## Task prompt
Apart from the images, output the data below exactly.

## Data block
┄┄┄┄┄┄┄┄┄┄┄┄┄┄┄┄┄┄┄┄

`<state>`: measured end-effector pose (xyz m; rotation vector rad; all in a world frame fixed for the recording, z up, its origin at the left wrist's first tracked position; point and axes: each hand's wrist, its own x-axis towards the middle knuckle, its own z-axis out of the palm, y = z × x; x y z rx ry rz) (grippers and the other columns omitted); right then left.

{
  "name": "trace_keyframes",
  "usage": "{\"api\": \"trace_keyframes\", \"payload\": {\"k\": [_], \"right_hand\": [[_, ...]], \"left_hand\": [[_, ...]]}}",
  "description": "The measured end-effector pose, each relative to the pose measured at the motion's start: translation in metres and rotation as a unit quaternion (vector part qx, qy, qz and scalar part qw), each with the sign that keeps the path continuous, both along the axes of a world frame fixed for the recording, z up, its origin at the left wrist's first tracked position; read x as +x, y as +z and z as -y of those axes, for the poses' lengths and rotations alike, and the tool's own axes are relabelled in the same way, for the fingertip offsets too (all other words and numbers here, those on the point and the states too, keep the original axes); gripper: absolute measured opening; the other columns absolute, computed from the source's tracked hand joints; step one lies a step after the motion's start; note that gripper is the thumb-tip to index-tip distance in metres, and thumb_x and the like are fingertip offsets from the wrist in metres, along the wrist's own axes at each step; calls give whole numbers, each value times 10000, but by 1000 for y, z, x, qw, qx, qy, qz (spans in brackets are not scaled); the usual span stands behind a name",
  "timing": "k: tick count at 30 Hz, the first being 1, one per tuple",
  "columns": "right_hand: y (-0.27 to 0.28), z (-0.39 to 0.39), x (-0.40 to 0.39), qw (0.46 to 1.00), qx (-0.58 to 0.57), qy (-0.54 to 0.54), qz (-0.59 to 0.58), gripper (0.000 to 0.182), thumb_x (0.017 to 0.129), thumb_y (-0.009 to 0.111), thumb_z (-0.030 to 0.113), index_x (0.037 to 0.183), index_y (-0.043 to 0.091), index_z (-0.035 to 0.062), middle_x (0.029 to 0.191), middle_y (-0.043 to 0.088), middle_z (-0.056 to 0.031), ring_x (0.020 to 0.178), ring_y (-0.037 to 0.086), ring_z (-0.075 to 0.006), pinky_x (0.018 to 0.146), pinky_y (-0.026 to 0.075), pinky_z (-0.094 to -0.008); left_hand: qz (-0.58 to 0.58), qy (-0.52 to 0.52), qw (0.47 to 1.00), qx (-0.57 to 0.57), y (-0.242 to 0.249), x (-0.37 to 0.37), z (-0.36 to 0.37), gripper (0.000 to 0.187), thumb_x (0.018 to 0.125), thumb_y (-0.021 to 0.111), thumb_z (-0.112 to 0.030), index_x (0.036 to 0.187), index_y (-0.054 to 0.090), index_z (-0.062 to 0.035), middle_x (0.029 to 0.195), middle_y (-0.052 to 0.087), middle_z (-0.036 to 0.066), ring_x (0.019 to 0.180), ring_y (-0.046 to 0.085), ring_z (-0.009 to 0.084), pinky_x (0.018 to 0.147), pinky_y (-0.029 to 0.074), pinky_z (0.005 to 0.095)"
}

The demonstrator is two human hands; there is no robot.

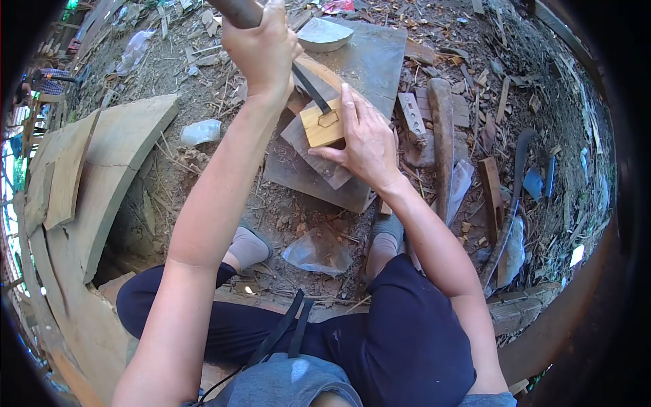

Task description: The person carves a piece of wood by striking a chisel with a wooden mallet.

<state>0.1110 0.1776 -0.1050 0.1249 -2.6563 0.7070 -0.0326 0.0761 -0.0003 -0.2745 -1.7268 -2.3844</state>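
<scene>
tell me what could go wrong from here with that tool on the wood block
The tool, gripped in the left hand, meets the block close to the fingers of the right hand, so a slip could hurt them. The block might also shift under a hard push, since only the right hand appears to steady it.

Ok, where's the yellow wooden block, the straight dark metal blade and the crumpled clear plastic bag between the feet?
Yellow wooden block (314, 131): head view, its upper face.
Dark metal blade (310, 86): head view, midway along it.
Clear plastic bag (316, 254): head view, its middle.
</scene>
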Motion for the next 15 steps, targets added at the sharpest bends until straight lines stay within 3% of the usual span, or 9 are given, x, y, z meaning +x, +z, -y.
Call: {"api": "trace_keyframes", "payload": {"k": [3, 6, 8, 9, 10, 12, 13, 14, 15], "right_hand": [[1, 1, -2, 1000, 3, -8, -2, 1245, 616, 863, 583, 1508, 306, -83, 1293, 580, -242, 1158, 625, -361, 992, 510, -425], [5, -5, -2, 1000, -11, 8, 24, 1189, 682, 826, 615, 1500, 322, -87, 1353, 547, -276, 1223, 588, -392, 1036, 483, -431], [4, -17, -5, 981, -163, 57, 84, 1049, 823, 754, 589, 1505, 326, -84, 1431, 498, -295, 1320, 524, -395, 1101, 428, -428], [7, -29, -6, 923, -367, 55, 98, 905, 932, 675, 513, 1518, 317, -76, 1483, 464, -288, 1393, 461, -370, 1148, 371, -419], [0, -44, -6, 894, -447, 6, 39, 813, 964, 649, 456, 1512, 347, -63, 1476, 483, -260, 1384, 468, -331, 1155, 356, -416], [-8, -82, 12, 901, -386, -195, 16, 652, 968, 644, 356, 1428, 464, -69, 1405, 535, -259, 1354, 479, -332, 1150, 348, -430], [-45, -113, 27, 934, -222, -279, 8, 665, 935, 674, 356, 1409, 482, -68, 1352, 557, -271, 1318, 495, -377, 1133, 358, -441], [-88, -139, 48, 926, -100, -357, 68, 728, 903, 694, 383, 1428, 454, -60, 1347, 540, -277, 1284, 499, -416, 1115, 372, -466], [-120, -148, 71, 914, -55, -388, 107, 751, 891, 699, 388, 1446, 432, -42, 1362, 523, -280, 1288, 492, -426, 1110, 371, -484]], "left_hand": [[-19, -7, 1000, -2, 5, 7, -1, 199, 946, 645, -39, 907, 450, -55, 613, 484, 11, 411, 413, 72, 367, 308, 231], [-51, 13, 998, -42, 10, 30, -13, 196, 948, 639, -28, 935, 445, -55, 631, 513, 26, 421, 450, 74, 366, 333, 238], [-129, 39, 984, -113, -5, 26, -14, 195, 950, 636, -25, 945, 444, -55, 641, 525, 32, 428, 467, 78, 368, 346, 238], [-202, 69, 960, -182, -10, 24, -13, 194, 953, 634, -22, 956, 443, -55, 651, 538, 38, 435, 484, 81, 370, 359, 239], [-207, 59, 961, -171, -9, 28, -14, 195, 953, 634, -21, 954, 442, -57, 665, 549, 41, 440, 495, 86, 375, 373, 234], [-178, 47, 973, -137, -6, 35, -11, 196, 952, 631, -14, 952, 441, -60, 665, 549, 39, 442, 494, 85, 375, 372, 234], [-147, 29, 983, -104, -5, 37, -10, 196, 951, 628, -7, 950, 440, -63, 666, 548, 38, 444, 494, 83, 375, 371, 233], [-162, 53, 979, -115, -8, 37, -8, 198, 947, 618, 10, 941, 437, -69, 668, 549, 35, 448, 493, 77, 375, 366, 231], [-167, 55, 978, -110, -10, 37, -6, 198, 947, 618, 10, 941, 437, -69, 668, 549, 35, 448, 493, 77, 375, 366, 231]]}}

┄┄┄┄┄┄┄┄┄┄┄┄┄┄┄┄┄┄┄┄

## Solution to this exercise
`<state>`: measured end-effector pose (xyz m; rotation vector rad; all in a world frame fixed for the recording, z up, its origin at the left wrist's first tracked position; point and axes: each hand's wrist, its own x-axis towards the middle knuckle, its own z-axis out of the palm, y = z × x; x y z rx ry rz) (grippers and the other columns omitted); right then left.

{
  "name": "trace_keyframes",
  "usage": "{\"api\": \"trace_keyframes\", \"payload\": {\"k\": [_], \"right_hand\": [[_, ...]], \"left_hand\": [[_, ...]]}}",
  "description": "The measured end-effector pose, each relative to the pose measured at the motion's start: translation in metres and rotation as a unit quaternion (vector part qx, qy, qz and scalar part qw), each with the sign that keeps the path continuous, both along the axes of a world frame fixed for the recording, z up, its origin at the left wrist's first tracked position; read x as +x, y as +z and z as -y of those axes, for the poses' lengths and rotations alike, and the tool's own axes are relabelled in the same way, for the fingertip offsets too (all other words and numbers here, those on the point and the states too, keep the original axes); gripper: absolute measured opening; the other columns absolute, computed from the source's tracked hand joints; step one lies a step after the motion's start; note that gripper is the thumb-tip to index-tip distance in metres, and thumb_x and the like are fingertip offsets from the wrist in metres, along the wrist's own axes at each step; calls give whole numbers, each value times 10000, but by 1000 for y, z, x, qw, qx, qy, qz (spans in brackets are not scaled); the usual span stands behind a name",
  "timing": "k: tick count at 30 Hz, the first being 1, one per tuple",
  "columns": "right_hand: y (-0.27 to 0.28), z (-0.39 to 0.39), x (-0.40 to 0.39), qw (0.46 to 1.00), qx (-0.58 to 0.57), qy (-0.54 to 0.54), qz (-0.59 to 0.58), gripper (0.000 to 0.182), thumb_x (0.017 to 0.129), thumb_y (-0.009 to 0.111), thumb_z (-0.030 to 0.113), index_x (0.037 to 0.183), index_y (-0.043 to 0.091), index_z (-0.035 to 0.062), middle_x (0.029 to 0.191), middle_y (-0.043 to 0.088), middle_z (-0.056 to 0.031), ring_x (0.020 to 0.178), ring_y (-0.037 to 0.086), ring_z (-0.075 to 0.006), pinky_x (0.018 to 0.146), pinky_y (-0.026 to 0.075), pinky_z (-0.094 to -0.008); left_hand: qz (-0.58 to 0.58), qy (-0.52 to 0.52), qw (0.47 to 1.00), qx (-0.57 to 0.57), y (-0.242 to 0.249), x (-0.37 to 0.37), z (-0.36 to 0.37), gripper (0.000 to 0.187), thumb_x (0.018 to 0.125), thumb_y (-0.021 to 0.111), thumb_z (-0.112 to 0.030), index_x (0.036 to 0.187), index_y (-0.054 to 0.090), index_z (-0.062 to 0.035), middle_x (0.029 to 0.195), middle_y (-0.052 to 0.087), middle_z (-0.036 to 0.066), ring_x (0.019 to 0.180), ring_y (-0.046 to 0.085), ring_z (-0.009 to 0.084), pinky_x (0.018 to 0.147), pinky_y (-0.029 to 0.074), pinky_z (0.005 to 0.095)"
}

The demonstrator is two human hands; there is no robot.


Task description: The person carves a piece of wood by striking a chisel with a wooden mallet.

<state>0.1110 0.1776 -0.1050 0.1249 -2.6563 0.7070 -0.0326 0.0761 -0.0003 -0.2745 -1.7268 -2.3844</state>
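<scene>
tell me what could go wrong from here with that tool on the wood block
The tool, gripped in the left hand, meets the block close to the fingers of the right hand, so a slip could hurt them. The block might also shift under a hard push, since only the right hand appears to steady it.

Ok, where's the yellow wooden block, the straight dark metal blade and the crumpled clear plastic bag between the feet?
Yellow wooden block (314, 131): head view, its upper face.
Dark metal blade (310, 86): head view, midway along it.
Clear plastic bag (316, 254): head view, its middle.
</scene>
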Motion for the next 15 steps, targets added at the sharpest bends until straight lines stay within 3% of the usual span, or 9 are given, x, y, z meaning +x, +z, -y.
Call: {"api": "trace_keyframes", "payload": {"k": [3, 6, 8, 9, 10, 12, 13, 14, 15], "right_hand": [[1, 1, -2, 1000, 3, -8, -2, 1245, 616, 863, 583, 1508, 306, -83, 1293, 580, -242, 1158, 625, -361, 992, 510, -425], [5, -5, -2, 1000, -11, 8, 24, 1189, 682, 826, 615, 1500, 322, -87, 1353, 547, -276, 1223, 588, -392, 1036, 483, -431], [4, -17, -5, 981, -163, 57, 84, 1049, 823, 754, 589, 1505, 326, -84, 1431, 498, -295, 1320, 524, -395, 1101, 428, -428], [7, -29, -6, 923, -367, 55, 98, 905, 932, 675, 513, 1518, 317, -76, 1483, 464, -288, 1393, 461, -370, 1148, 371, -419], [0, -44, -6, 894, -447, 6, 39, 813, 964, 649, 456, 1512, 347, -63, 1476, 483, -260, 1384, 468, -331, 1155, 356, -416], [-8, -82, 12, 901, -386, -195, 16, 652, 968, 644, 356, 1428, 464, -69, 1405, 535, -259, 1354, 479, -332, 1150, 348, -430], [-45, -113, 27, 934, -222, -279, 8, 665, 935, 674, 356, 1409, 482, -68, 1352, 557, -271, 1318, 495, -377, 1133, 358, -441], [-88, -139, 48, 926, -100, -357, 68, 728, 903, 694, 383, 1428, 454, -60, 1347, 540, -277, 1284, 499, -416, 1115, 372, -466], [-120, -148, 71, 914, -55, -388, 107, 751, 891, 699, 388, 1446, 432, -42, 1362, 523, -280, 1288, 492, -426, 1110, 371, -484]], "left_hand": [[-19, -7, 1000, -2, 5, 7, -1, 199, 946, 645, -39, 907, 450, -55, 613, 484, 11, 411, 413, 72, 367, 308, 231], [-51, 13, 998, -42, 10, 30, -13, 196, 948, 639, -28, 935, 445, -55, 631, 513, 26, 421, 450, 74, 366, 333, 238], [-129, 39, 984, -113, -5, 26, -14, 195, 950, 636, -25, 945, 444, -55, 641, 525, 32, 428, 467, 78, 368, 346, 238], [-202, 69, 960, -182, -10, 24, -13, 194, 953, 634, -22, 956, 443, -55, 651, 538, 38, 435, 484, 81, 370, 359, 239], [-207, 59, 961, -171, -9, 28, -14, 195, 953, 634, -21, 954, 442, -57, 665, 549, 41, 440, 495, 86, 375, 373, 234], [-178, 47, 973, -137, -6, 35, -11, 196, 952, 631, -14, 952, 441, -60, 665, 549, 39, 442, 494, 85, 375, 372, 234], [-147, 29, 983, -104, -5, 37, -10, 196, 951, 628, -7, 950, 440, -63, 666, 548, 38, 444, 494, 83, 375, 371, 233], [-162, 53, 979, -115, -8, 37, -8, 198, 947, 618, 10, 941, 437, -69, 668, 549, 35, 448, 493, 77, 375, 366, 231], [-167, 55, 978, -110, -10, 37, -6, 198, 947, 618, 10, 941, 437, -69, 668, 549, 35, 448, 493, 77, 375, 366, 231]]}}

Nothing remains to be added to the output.